◆ **To do**:
Find the string "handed" in the records and copy each line where it occurs.

(Entries taken from a collection)
+ + + +
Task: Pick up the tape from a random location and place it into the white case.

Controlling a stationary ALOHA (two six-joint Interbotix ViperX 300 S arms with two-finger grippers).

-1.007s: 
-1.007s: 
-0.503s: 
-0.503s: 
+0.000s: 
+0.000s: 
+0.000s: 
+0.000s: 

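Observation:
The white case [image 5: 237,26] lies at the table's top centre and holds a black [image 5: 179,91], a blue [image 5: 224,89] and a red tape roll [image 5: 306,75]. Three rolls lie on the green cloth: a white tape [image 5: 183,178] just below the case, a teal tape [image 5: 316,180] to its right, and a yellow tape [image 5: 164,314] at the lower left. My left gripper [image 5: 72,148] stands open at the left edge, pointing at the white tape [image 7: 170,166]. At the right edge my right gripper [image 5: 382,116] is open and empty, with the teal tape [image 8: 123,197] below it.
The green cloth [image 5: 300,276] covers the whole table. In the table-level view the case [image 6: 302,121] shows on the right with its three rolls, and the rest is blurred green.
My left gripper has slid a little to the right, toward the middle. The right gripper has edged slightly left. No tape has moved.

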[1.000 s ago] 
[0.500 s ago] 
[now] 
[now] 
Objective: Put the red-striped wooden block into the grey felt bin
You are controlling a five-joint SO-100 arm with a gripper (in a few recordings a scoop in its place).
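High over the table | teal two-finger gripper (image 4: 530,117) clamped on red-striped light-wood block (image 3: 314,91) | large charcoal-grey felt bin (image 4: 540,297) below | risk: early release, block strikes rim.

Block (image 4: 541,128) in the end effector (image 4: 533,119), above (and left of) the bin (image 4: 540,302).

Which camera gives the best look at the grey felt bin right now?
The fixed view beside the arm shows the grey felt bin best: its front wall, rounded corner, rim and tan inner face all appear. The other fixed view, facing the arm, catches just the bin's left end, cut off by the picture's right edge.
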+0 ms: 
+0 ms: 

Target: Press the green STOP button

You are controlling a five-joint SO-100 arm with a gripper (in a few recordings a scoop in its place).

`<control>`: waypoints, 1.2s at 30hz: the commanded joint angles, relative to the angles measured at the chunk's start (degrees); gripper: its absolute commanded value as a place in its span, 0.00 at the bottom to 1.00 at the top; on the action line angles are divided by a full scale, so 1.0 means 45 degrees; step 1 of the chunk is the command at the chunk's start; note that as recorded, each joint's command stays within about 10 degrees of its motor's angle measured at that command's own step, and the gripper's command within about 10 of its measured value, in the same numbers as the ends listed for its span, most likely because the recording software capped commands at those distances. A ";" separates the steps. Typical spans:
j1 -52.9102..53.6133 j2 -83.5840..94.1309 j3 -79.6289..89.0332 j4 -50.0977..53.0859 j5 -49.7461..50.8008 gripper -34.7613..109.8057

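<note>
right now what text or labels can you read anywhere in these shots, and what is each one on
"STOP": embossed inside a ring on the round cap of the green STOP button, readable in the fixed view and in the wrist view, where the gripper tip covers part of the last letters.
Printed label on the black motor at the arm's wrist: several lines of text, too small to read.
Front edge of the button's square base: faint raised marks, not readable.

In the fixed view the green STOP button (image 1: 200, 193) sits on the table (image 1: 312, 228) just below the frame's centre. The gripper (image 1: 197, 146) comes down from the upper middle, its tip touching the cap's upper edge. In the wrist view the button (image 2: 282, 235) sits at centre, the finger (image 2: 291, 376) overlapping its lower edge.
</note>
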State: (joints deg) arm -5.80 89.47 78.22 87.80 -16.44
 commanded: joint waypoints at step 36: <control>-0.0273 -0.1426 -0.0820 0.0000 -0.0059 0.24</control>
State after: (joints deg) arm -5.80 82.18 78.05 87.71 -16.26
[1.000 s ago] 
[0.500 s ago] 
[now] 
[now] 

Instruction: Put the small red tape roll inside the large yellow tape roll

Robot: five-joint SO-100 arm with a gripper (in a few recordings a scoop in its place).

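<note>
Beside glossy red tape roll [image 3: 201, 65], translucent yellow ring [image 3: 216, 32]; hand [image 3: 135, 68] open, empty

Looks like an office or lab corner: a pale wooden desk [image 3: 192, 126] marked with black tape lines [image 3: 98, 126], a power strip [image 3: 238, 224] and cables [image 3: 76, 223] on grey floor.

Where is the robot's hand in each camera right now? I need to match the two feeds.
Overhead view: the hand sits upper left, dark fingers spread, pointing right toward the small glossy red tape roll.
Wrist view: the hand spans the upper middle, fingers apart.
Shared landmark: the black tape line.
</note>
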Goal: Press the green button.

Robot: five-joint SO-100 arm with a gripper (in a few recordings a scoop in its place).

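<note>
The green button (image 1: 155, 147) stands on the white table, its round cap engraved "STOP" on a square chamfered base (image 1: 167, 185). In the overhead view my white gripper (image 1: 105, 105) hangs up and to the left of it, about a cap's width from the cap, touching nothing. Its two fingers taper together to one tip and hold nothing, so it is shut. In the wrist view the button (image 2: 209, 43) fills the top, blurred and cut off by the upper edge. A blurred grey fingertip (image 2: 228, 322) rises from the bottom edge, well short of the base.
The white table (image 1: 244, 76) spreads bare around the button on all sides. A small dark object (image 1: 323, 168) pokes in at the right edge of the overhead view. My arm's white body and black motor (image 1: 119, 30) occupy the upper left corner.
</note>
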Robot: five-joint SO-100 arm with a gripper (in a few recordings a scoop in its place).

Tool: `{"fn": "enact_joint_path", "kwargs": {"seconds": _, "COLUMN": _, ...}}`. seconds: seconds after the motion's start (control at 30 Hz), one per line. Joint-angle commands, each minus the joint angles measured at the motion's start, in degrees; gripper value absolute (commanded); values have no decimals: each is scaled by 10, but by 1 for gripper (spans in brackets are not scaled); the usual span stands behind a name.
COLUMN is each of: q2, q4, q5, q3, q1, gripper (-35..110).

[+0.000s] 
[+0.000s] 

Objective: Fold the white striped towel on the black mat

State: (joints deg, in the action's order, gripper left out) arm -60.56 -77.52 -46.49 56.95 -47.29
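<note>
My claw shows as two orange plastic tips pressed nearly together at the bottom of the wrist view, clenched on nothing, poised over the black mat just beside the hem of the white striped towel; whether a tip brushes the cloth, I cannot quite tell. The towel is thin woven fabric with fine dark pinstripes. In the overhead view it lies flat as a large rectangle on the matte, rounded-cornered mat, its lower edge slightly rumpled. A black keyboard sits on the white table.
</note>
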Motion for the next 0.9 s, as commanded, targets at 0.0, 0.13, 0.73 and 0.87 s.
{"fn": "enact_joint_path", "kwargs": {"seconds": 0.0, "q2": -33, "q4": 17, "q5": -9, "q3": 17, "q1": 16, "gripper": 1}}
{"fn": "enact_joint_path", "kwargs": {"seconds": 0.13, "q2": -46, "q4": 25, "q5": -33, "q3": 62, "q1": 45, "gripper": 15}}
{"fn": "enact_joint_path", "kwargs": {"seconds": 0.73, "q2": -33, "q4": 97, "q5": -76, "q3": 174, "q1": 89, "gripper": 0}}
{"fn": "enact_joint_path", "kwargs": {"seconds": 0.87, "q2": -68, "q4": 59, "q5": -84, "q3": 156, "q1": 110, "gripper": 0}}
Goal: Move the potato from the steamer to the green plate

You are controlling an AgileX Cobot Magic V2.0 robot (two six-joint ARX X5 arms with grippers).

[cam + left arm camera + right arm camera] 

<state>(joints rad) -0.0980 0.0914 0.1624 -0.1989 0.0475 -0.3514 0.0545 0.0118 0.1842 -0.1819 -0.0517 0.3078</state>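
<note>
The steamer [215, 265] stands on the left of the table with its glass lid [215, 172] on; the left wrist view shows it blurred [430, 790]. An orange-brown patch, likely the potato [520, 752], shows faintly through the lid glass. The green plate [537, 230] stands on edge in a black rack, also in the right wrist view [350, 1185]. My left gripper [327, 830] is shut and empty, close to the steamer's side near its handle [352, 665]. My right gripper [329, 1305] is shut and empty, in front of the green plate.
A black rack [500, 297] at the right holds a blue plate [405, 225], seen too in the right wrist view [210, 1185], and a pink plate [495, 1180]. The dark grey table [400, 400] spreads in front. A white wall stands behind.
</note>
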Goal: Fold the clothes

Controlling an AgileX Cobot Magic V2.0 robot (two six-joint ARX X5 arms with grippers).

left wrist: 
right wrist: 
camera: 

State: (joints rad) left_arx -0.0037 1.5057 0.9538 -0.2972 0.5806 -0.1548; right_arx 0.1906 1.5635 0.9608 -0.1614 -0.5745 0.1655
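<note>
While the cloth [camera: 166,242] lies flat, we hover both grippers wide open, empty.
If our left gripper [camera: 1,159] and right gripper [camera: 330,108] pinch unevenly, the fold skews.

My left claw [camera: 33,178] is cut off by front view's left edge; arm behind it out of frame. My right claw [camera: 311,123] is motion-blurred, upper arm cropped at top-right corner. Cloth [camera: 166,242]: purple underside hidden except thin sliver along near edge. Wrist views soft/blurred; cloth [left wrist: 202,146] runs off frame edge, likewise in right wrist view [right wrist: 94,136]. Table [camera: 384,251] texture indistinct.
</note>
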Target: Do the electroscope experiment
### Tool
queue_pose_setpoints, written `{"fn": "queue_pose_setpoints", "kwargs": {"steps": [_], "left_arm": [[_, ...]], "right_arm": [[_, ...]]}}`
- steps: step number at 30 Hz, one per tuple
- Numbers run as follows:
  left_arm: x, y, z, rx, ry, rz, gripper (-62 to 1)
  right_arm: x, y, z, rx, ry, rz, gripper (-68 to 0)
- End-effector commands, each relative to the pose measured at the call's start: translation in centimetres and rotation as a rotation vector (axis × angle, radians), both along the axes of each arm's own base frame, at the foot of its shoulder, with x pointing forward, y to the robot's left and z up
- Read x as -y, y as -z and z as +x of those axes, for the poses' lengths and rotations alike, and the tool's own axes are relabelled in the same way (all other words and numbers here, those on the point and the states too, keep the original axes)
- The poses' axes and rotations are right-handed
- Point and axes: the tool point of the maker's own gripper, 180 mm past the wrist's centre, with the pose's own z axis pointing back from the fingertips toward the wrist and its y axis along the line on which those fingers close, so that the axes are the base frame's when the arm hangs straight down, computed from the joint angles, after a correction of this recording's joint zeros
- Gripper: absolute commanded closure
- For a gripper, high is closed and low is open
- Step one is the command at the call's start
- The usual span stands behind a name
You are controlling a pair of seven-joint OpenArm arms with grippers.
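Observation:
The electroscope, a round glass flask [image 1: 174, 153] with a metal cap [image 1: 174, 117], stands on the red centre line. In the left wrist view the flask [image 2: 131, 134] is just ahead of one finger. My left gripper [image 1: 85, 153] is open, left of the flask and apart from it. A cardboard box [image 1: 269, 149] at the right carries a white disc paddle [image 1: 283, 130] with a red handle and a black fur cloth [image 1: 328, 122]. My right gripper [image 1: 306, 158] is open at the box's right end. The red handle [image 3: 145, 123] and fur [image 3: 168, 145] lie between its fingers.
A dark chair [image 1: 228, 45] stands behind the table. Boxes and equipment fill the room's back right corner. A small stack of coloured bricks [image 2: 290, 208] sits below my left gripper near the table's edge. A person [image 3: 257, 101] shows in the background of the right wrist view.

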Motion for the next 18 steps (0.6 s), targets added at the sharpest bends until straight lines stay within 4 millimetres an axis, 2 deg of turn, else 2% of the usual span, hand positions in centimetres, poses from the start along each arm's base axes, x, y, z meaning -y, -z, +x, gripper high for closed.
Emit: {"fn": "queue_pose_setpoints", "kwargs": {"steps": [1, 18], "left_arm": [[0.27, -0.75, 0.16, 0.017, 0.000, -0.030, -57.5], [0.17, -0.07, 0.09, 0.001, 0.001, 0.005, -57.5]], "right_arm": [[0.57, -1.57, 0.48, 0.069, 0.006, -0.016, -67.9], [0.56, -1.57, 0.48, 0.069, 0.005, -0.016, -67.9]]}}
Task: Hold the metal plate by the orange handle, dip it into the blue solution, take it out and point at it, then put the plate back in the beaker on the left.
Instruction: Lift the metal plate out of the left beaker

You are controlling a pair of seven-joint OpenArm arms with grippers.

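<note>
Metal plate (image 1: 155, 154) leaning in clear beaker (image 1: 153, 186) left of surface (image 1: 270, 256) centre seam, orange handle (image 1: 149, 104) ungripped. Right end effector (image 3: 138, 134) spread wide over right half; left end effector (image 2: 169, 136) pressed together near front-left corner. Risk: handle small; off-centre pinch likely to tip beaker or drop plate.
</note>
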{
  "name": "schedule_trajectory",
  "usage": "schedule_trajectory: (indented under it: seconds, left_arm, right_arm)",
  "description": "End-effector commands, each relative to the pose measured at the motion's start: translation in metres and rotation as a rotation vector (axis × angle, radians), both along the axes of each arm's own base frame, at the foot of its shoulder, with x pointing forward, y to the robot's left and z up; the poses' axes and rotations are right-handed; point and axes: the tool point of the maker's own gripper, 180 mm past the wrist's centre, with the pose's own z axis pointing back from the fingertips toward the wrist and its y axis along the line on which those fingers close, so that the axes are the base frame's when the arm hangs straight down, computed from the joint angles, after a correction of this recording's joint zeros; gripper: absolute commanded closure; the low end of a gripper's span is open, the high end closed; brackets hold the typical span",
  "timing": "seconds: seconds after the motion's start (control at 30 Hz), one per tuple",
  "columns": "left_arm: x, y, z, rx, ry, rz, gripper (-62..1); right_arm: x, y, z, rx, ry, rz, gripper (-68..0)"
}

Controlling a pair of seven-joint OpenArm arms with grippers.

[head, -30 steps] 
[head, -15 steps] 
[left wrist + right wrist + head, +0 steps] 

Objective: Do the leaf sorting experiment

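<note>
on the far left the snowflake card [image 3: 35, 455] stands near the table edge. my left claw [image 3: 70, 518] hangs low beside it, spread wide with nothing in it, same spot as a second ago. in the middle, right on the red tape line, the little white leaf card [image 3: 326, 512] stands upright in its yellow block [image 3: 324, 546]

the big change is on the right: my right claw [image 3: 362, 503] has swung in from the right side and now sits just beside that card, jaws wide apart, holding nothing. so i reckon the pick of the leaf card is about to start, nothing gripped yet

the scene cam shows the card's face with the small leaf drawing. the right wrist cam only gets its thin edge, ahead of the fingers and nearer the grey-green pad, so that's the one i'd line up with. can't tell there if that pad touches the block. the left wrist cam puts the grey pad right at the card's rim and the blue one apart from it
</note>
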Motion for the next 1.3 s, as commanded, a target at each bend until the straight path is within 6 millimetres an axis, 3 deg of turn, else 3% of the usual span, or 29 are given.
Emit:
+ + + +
◆ **Exercise solution**:
- The poses' axes and rotations are right-handed
  "description": "End-effector commands, each relative to the pose measured at the motion's start: translation in metres and rotation as a rotation vector (axis × angle, radians), both along the axes of each arm's own base frame, at the foot of its shoulder, with x pointing forward, y to the robot's left and z up; the poses' axes and rotations are right-handed; point and axes: the tool point of the maker's own gripper, 180 mm past the wrist's centre, with the pose's own z axis pointing back from the fingertips toward the wrist and its y axis along the line on which those fingers close, so that the axes are the base frame's when the arm hangs straight down, computed from the joint angles, after a correction of this recording's joint zeros; gripper: absolute commanded closure; the low end of a gripper's span is open, the high end closed; brackets hold the typical span",

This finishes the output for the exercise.